The current plan for the app layer is to make the same functionality that is available in the Python crazyflie lib API, accessible from within the Crazyflie firmware, using similar API calls. This way we get the possibility of prototyping functionality in python code on a remote machine, and when it is working, easily convert it to an app onboard. This is already implemented, in part, for the log and param API as well as for the low level parts of the commander. It has enabled us to write programs like the multiranger push demo and SGBA from Kimberly’s paper. The API is not yet documented properly and the function calls do not look like the ones on the python lib side at this time, but our intention is to converge the APIs over time.

We think that having the same level of functionality for Log, Param and Commander within a Crazyflie app, as in the python API, will already allow to implement a lot of onboard programs much more easily than has been possible until now. If there is anything else you think would be interesting to develop in this field, do not hesitate to drop a comment in this post or in the github issue.

Over time the scope of Crazyflie has changed a lot. At first, Crazyflie was “just flying” with the only possible control was attitude (roll, pitch, yaw) and thrust setpoint sent from the Radio. Soon after, autonomous flight was investigated, first by implementing position controller outside Crazyflie and then, over time, moving position control on-board and sending position or trajectory setpoint to the Crazyflie. Now that the Crazyflie has good position control, the next step is to implement autonomous behavior and until now the most practical way is to do this from code running in an external computer. Similarly to what happened in the history of position control (first off-board and now onboard), it needs to be possible implement autonomous behavior in the Crazyflie itself. This blog post is about two newly implemented capabilities that will allow to implement automation in the Crazyflie firmware in an easy and maintainable way, namely the ‘App layer’ and the P2P communication.

App layer

The “App layer” is a term we have been using internally in Bitcraze to describe a set of functionalities that would allow to implement code in the Crazyflie. This includes the infrastructure to compile and maintain external code running in the Crazyflie as well as a set of API to control flight and behavior from C code rather than from radio communication.

Last week we implemented the first step of the App layer: the infrastructure part. It is now possible to build the Crazyflie firmware out-of-tree. This means that it is now possible, from a project, to point to the Crazyflie firmware folder and to compile a firmware from the project folder without touching the Crazyflie firmware folder. Practically it allows to create a git-repos implementing custom firmware code that has Crazyflie firmware as a sub-repos. This makes the maintenance of custom firmware code much easier than maintaining a branch of the Crazflie firmware as previously required.

A second piece that has been implemented is the app entry-point. It allows to start running code by just creating an “appMain()” function. The function will be called from a dedicated FreeRTOS task after the Crazyflie has initialized and started. This should make it much easier to get started.

For an example, we have extracted the multiranger push demo into a standalone git repos. This demonstrate the implementation of autonomous behavior using these new infrastructures.

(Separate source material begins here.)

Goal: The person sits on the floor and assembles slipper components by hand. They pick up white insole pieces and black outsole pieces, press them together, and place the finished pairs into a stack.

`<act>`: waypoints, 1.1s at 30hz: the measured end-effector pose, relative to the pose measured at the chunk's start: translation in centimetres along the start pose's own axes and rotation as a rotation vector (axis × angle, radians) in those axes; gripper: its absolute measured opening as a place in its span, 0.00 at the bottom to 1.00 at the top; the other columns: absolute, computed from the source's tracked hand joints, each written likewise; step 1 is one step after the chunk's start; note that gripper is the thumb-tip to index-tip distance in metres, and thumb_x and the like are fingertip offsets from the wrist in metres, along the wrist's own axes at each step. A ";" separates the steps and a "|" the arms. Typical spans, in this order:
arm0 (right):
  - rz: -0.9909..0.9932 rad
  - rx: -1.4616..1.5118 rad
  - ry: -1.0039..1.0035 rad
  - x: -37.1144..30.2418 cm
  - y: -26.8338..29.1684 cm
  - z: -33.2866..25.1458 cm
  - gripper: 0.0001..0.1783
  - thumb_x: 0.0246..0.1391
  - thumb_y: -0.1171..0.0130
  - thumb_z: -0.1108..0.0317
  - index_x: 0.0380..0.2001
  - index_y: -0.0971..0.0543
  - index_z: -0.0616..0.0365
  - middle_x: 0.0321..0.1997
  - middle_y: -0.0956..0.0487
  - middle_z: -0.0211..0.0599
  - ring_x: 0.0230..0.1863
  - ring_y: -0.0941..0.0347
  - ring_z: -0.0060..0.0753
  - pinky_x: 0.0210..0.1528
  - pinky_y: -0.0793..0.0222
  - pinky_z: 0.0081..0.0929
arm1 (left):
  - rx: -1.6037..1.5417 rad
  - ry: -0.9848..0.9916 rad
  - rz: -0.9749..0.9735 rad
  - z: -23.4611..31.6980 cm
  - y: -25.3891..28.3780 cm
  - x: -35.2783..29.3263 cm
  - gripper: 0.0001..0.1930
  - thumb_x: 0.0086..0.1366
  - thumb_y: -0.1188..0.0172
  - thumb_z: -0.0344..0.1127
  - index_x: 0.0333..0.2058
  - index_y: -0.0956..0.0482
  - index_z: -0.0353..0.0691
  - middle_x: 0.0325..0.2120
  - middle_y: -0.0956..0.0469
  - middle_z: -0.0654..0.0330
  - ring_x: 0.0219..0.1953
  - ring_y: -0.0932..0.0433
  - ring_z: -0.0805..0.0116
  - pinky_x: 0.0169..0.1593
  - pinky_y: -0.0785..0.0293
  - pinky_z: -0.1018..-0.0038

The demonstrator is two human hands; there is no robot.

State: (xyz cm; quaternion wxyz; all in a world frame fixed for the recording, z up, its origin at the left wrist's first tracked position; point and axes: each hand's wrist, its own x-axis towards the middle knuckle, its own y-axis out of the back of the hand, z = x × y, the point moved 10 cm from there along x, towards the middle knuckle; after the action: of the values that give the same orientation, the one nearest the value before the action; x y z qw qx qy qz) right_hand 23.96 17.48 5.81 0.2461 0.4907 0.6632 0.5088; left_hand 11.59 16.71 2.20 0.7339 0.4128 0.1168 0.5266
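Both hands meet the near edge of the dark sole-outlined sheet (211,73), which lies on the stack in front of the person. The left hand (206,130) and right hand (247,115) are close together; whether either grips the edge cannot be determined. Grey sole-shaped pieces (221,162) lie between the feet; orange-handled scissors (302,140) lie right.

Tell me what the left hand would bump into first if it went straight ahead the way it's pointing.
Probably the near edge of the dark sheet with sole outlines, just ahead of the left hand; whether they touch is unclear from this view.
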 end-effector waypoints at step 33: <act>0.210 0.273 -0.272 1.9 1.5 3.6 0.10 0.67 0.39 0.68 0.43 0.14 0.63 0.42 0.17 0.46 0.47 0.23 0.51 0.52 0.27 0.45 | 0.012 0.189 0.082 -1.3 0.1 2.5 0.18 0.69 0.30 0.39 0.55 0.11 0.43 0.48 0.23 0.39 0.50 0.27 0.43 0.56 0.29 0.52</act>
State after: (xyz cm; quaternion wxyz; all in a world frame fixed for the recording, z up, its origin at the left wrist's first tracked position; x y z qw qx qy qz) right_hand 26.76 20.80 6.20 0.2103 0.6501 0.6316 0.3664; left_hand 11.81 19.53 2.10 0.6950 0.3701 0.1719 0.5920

Peer to Peer communication

The Crazyflie has been used for many research related to swarming, some examples are the crazyswarm project or the work done by Carnegie Mellon University. However, it is now time to turn it up a notch. On the forum and on the Github repository, there has been several request of enabling direct peer to peer communication to the Crazyflies. Now we finally found time to work on it and implement some basic functionality on the NRF and STM side of the firmware.

Currently, it is possible to send and receive a P2P packet in broadcast mode from the STM directly (see how to do this in the documentation). This enables data to be send from one Crazyflie to another with a maximum data size of 60 bytes. We were able to stress-test this with our test rig, by sending broadcast messages in a round-robin-kind of fashion, where the broadcast message was transferred through 10 Crazyflies in 10-20 ms. Even-though the current implementation is for now very minimal, we were able to fix some existing issues in the radiolink framework.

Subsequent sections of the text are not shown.